TASK DETAILS: What you need to produce from the material below is an exact transcription of the lines from the one with "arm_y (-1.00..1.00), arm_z" through the one with "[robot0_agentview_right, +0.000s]", both included, and no other line.
------
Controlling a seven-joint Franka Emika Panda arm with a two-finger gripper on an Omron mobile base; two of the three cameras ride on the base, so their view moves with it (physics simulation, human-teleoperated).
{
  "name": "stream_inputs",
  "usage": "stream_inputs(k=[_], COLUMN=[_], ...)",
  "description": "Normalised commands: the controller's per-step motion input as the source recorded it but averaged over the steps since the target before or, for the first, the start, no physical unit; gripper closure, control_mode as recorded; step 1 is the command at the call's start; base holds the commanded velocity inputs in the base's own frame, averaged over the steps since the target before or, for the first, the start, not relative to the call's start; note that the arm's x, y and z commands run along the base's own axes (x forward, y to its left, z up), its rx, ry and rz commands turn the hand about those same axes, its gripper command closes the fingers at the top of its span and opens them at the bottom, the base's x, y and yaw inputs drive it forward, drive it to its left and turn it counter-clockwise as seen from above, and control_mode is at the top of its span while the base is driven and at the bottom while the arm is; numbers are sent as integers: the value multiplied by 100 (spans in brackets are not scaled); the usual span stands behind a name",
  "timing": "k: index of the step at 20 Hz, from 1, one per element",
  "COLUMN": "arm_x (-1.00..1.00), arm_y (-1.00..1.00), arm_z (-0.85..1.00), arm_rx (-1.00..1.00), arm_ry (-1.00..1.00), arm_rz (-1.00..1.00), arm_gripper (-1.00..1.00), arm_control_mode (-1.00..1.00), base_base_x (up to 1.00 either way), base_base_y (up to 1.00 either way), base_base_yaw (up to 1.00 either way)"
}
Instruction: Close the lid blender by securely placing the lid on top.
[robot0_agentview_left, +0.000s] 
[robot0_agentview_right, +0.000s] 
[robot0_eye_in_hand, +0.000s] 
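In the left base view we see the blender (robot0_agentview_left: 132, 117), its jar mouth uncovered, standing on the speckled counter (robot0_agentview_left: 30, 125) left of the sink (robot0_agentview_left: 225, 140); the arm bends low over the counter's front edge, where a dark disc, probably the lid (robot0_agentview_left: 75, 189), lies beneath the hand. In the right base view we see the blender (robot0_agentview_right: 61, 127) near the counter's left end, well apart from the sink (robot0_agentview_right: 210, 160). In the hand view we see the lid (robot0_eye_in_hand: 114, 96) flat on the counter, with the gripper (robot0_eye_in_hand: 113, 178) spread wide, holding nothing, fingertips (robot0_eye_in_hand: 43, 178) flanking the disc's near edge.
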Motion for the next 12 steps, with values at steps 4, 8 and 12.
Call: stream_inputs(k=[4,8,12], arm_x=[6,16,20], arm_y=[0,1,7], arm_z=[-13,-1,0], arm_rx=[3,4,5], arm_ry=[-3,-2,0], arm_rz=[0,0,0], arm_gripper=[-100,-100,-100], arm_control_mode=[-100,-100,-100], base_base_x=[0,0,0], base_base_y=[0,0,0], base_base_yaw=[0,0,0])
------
REPLY:
  "COLUMN": "arm_x (-1.00..1.00), arm_y (-1.00..1.00), arm_z (-0.85..1.00), arm_rx (-1.00..1.00), arm_ry (-1.00..1.00), arm_rz (-1.00..1.00), arm_gripper (-1.00..1.00), arm_control_mode (-1.00..1.00), base_base_x (up to 1.00 either way), base_base_y (up to 1.00 either way), base_base_yaw (up to 1.00 either way)"
}
Instruction: Close the lid blender by securely placing the lid on top.
[robot0_agentview_left, +0.000s] 
[robot0_agentview_right, +0.000s] 

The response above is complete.